他可是只要放假就去钓鱼的人,连探亲假都往河边跑,对钓鱼的热爱刻在骨子里。
站在旁边看了一会儿,他就更轻松了。
为什么这人钓了快两天还没钓到?
明显是个菜鸟。
菜得不能再菜的那种。
但现在,他看看黄小兰那双崇拜的眼睛,又看看桶里那几条鱼。
忽然觉得,这任务好像也没那么难。
甚至还有点……爽?
带薪钓鱼啊。
黄小兰一边听着罗永年滔滔不绝地讲钓鱼经,一边在心里默默感慨。
这人不用训练吗?
不用站岗吗?
怎么有一下午的时间在这儿教她钓鱼?
但她也没多想,反正有人教就行。
她上下打量了一眼罗永年,忽然冒出一句:
“师傅,你这也不像是会钓鱼的人啊。”
罗永年一愣。
黄小兰继续说:“你看你,白白净净的,一副大学生的模样,一看就是娇生惯养长大的。

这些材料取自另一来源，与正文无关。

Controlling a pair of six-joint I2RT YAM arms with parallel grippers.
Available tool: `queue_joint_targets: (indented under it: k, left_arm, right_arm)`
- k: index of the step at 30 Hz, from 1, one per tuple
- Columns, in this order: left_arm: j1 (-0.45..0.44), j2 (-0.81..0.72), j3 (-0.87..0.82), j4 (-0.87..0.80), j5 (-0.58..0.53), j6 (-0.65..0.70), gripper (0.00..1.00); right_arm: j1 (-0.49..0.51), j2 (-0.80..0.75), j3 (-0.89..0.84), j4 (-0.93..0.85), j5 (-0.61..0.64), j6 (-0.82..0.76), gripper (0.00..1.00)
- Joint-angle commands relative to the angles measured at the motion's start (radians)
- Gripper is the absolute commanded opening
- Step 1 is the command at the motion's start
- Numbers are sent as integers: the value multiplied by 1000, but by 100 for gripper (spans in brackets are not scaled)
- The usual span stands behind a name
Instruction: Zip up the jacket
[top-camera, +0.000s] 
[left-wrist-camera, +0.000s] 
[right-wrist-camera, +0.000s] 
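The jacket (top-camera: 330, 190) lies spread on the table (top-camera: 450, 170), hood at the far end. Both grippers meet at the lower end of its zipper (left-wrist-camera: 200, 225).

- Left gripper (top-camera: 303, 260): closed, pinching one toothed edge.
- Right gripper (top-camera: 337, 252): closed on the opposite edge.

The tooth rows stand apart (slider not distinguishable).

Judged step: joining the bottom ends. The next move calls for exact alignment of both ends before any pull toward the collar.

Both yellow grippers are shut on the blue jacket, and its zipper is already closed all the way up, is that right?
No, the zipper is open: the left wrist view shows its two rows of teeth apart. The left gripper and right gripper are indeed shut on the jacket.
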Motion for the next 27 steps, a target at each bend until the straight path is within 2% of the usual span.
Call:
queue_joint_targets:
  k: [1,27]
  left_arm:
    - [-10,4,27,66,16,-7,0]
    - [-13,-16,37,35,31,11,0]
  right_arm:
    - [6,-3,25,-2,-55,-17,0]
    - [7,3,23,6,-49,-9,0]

”
罗永年僵住了。
这说到他死穴了。
天生的娃娃脸,怎么晒都晒不黑。
当兵四年,天天在外面跑,风吹日晒雨淋,别人都黑成炭了,他还是白白嫩嫩的。
战友们天天拿这个笑话他,说他“细皮嫩肉的,不像当兵的”。
他有点急了:“我这是晒不黑!你看我当兵四年了,天天在外面跑,也没见黑!”
黄小兰“哇”了一声,眼睛里全是羡慕。
“羡慕啊!我还想问师傅怎么保养的呢!”
罗永年被噎了一下。
保养?
他一个糙老爷们,保养什么?
他赶紧转移话题,把鱼竿塞到黄小兰手里。
“来来来,说了这么多,你先试试!”
黄小兰接过鱼竿,按照罗永年教的方法——选位、挂饵、甩竿、盯着浮漂。
罗永年在旁边看着,时不时指点一句:
“别急,等浮漂完全沉下去。”
“对,就这样。”
“快了快了,注意看——”
浮漂猛地往下一沉。
黄小兰手忙脚乱地一提竿,一条鲫鱼被甩出水面,扑腾扑腾地掉在草地上。